> _BRIEF_
Give back the full listing exactly as written.

......

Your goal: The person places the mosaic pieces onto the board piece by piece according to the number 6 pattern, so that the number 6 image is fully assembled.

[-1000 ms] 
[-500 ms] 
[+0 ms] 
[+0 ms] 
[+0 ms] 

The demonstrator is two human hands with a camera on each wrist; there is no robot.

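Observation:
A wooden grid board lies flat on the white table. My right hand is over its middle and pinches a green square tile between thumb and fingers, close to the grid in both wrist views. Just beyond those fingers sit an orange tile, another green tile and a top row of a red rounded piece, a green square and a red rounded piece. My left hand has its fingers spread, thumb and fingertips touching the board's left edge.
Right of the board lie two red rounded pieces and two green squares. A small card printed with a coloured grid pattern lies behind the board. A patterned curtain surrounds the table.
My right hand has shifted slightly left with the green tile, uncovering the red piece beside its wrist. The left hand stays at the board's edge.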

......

> _EXERCISE OUTPUT_
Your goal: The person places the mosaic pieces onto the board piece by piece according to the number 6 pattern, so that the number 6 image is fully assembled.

[-1000 ms] 
[-500 ms] 
[+0 ms] 
[+0 ms] 
[+0 ms] 

The demonstrator is two human hands with a camera on each wrist; there is no robot.

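Observation:
A wooden grid board lies flat on the white table. My right hand is over its middle and pinches a green square tile between thumb and fingers, close to the grid in both wrist views. Just beyond those fingers sit an orange tile, another green tile and a top row of a red rounded piece, a green square and a red rounded piece. My left hand has its fingers spread, thumb and fingertips touching the board's left edge.
Right of the board lie two red rounded pieces and two green squares. A small card printed with a coloured grid pattern lies behind the board. A patterned curtain surrounds the table.
My right hand has shifted slightly left with the green tile, uncovering the red piece beside its wrist. The left hand stays at the board's edge.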

Nothing remains to add to the answer.